The officer got off on the 22nd floor of the headquarters in Manhattan and strode into the obergruppenführer’s office. He stiff-armed his open palm upward, his swastika tie pin glinting in the chandelier light, and barked, “Sieg heil.”

“Sieg heil,” responded John Smith, the commander, with a half-hearted salute. “At ease, lieutenant.”

“Sir, we’ve just received some intelligence that I thought I should bring to your attention immediately.” He paused.

“Yes, what is it?”

“Our agents in the Confederate Sector have learned that the Man in the High Castle may not be a man at all.”

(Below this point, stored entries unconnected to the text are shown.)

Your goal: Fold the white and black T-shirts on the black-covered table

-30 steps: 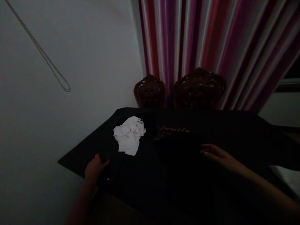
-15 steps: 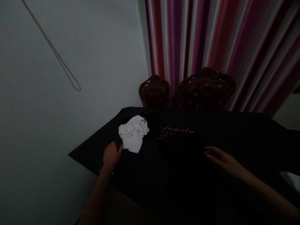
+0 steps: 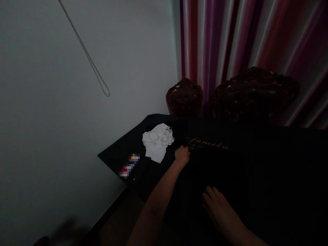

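My left hand (image 3: 182, 155) is closed, its fingers pressed down just right of a crumpled white cloth garment (image 3: 157, 143). Beneath it the scene is too dark to make out what it grips. My right hand (image 3: 215, 201) is nearer to me, with its fingers curled down on the same dark area; whatever is in them is hidden. Between and around the hands, a deep black patch covers part of the gold lettering (image 3: 208, 143) on the black tablecloth (image 3: 115, 152). The white garment lies apart from both hands.
A dark flat object with a blurred coloured patch (image 3: 128, 166) lies at the table's left edge. Two carved chairs (image 3: 185, 97) stand behind the table, before a striped curtain (image 3: 212, 41). A looped cord (image 3: 87, 51) hangs along the left wall.
My left hand has moved right, from beside the white garment's lower left to its right side, and closed. My right hand has come left and nearer, fingers now curled. The view has turned.
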Demonstrator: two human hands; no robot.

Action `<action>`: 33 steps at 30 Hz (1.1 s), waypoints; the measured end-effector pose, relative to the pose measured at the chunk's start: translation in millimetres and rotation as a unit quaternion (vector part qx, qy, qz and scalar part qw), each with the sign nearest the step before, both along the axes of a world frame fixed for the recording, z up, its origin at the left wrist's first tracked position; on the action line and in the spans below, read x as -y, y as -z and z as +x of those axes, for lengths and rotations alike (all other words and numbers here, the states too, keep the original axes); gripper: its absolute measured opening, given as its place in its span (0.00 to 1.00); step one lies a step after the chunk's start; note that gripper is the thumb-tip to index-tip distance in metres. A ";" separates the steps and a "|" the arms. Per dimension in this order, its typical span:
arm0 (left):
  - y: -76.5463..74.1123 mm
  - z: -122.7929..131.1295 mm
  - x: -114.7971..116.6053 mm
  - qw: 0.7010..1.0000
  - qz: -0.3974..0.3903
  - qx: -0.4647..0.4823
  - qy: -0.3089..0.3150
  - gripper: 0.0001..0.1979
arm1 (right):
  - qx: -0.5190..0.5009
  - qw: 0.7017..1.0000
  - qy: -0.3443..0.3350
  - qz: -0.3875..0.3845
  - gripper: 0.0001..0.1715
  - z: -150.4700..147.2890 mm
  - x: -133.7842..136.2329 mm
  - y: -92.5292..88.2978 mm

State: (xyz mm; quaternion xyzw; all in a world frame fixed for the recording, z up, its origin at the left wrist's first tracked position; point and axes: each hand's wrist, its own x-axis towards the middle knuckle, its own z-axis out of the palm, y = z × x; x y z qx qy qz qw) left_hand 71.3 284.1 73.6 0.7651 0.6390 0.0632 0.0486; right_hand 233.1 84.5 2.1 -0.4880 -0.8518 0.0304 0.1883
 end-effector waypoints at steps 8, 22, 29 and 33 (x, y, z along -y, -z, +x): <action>-3.3 -17.5 -9.7 0.998 -0.059 -0.012 -0.003 0.18 | -0.033 0.988 0.125 -0.079 0.43 23.6 -56.7 -59.9; -33.3 76.2 -6.5 0.949 -0.138 0.127 0.251 0.24 | -0.053 0.972 0.040 -0.224 0.53 10.3 -12.9 -60.4; 12.9 52.1 69.4 0.906 -0.053 0.074 0.413 0.29 | -0.176 0.944 0.257 -0.112 0.16 96.2 -45.8 -95.9; 29.4 52.4 81.2 0.915 0.018 0.026 0.401 0.26 | -0.168 0.901 0.387 -0.101 0.21 142.5 -123.3 -86.6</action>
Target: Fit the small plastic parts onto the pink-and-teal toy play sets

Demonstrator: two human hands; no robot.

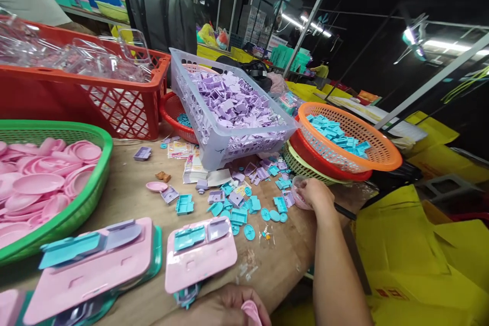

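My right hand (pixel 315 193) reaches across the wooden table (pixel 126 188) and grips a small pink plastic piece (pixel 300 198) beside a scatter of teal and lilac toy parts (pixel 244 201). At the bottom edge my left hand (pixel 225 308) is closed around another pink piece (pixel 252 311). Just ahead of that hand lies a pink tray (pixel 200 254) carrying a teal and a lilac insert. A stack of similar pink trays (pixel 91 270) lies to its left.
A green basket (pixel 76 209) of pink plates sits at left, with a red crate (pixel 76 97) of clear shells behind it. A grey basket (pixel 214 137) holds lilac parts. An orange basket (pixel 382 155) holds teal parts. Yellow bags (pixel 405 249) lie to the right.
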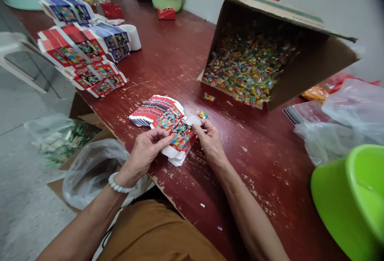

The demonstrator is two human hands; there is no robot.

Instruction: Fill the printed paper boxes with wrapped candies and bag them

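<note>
A small red printed candy box (183,136) with white flaps is between my hands, just over the table's near edge. My left hand (147,149), with a pale bead bracelet on its wrist, pinches the box's left side between thumb and fingers. At the upper right, my right hand (209,137) grips a white end flap of the same box. Directly behind lies a fanned stack of flat box blanks (157,111), mostly red. A wrapped candy (202,114) rests just beyond my right fingers.
A large carton (315,69) tipped on its side holds many wrapped candies (246,69). Bundled red boxes (72,49) are piled at the left. A green bucket (333,189) stands at the right. A bag-lined carton (90,173) sits below the table's left edge.
</note>
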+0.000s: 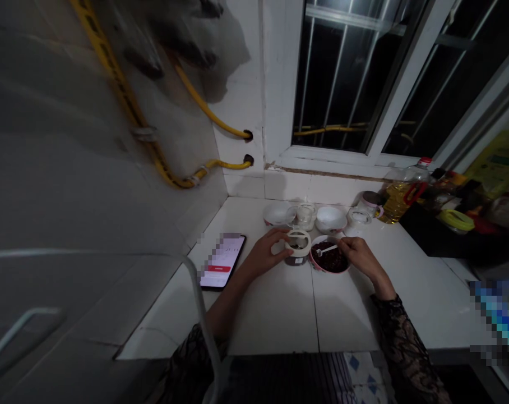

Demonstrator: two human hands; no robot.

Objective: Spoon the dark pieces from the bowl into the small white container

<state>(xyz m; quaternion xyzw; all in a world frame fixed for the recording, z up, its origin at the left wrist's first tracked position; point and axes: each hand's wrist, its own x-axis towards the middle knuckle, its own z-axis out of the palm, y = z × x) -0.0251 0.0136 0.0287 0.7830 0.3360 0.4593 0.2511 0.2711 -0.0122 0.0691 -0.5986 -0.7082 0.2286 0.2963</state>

“How can that be?” Smith snarled. “Who’s leading the resistance then? Joan of Arc?”

“There’s more, sir. Not only is the Man in the High Castle not a man, he’s not even white. He’s a black woman.”

“Oh, come on,” Smith said.

“There’s more, sir. The Man in the High Castle isn’t spreading the word by books or movies, as we thought. He, I mean she, is doing it with 45 rpm records.”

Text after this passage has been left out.